During the past seven months, some Chinese activists, including Los Angeles-area students and residents, also have worked quietly to help dissidents smuggled out of China through an “underground railroad” run by sympathizers in China and other countries. For some dissidents, this rescue mission may have meant the difference between life and death.

Since the June 4 crackdown, Chinese authorities have executed at least 40 pro-democracy demonstrators and arrested more than 6,000 others, said Ellen Lutz, director of Human Rights Watch in Los Angeles. Recently, three Hong Kong and two Macao residents were arrested in China for allegedly helping dissidents escape the country, she said.

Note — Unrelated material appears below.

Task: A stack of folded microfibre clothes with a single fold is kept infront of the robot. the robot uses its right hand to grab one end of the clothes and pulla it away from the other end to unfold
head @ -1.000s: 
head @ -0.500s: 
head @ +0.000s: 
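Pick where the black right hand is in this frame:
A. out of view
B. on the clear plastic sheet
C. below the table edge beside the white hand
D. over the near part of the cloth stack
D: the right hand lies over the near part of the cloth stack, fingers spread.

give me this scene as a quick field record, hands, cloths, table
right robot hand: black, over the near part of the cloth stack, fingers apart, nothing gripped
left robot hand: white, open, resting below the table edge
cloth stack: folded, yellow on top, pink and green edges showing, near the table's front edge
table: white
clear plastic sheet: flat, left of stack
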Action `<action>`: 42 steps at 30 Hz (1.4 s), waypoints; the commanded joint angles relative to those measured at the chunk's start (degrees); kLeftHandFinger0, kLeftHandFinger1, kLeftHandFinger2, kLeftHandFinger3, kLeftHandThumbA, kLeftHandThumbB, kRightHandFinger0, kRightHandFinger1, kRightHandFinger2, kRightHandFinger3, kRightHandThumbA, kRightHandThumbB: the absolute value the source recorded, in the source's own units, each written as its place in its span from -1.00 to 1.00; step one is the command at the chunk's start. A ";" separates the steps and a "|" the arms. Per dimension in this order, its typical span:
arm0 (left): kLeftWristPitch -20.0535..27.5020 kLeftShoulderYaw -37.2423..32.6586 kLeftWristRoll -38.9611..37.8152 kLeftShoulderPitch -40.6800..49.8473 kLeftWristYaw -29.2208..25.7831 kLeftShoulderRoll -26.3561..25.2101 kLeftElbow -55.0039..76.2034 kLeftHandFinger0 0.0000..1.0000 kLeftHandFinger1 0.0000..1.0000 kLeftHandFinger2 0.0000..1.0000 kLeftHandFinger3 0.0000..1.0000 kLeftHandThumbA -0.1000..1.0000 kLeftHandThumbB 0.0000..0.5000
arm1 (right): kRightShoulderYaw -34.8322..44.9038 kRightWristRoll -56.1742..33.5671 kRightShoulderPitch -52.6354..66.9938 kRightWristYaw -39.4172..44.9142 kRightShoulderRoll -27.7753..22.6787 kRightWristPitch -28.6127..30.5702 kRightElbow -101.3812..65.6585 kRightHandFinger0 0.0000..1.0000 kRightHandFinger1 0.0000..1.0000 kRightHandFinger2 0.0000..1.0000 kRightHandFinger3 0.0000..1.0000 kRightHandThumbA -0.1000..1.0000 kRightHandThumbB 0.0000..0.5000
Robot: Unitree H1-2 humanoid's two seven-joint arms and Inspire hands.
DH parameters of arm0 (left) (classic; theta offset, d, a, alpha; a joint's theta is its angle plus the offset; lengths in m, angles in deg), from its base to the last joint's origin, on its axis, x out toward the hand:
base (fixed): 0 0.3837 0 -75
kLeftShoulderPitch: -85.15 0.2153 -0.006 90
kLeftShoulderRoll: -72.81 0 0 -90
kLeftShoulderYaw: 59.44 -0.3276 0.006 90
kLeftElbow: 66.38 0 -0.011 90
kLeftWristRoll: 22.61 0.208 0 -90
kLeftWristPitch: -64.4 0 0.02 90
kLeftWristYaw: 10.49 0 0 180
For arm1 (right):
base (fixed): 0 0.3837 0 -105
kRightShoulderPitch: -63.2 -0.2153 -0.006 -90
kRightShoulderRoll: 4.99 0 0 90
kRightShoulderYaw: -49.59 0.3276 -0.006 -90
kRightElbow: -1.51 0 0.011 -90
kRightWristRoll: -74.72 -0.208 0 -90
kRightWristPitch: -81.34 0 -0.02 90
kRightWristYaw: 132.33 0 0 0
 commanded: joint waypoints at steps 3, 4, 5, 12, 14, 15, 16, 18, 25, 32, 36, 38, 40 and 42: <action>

When escapees do arrive safely in Southern California, local movement sympathizers lend a hand to help find jobs and homes for the dissidents. In recent months, at least 10 refugees who escaped and entered the United States as international political refugees have been helped by supporters in Los Angeles, said one local activist.

In one recent case, supporters persuaded some hotel owners to offer free rooms or discounted rates to two Chinese women waiting for word on political asylum applications in Los Angeles, said George Mo, a spokesman for the Western American Assn. for Chinese Political Refugees.

The association also provides money, food, dictionaries and clothing to other Chinese nationals detained by immigration officials. Mo said his group has helped at least a dozen political asylum applicants since last summer.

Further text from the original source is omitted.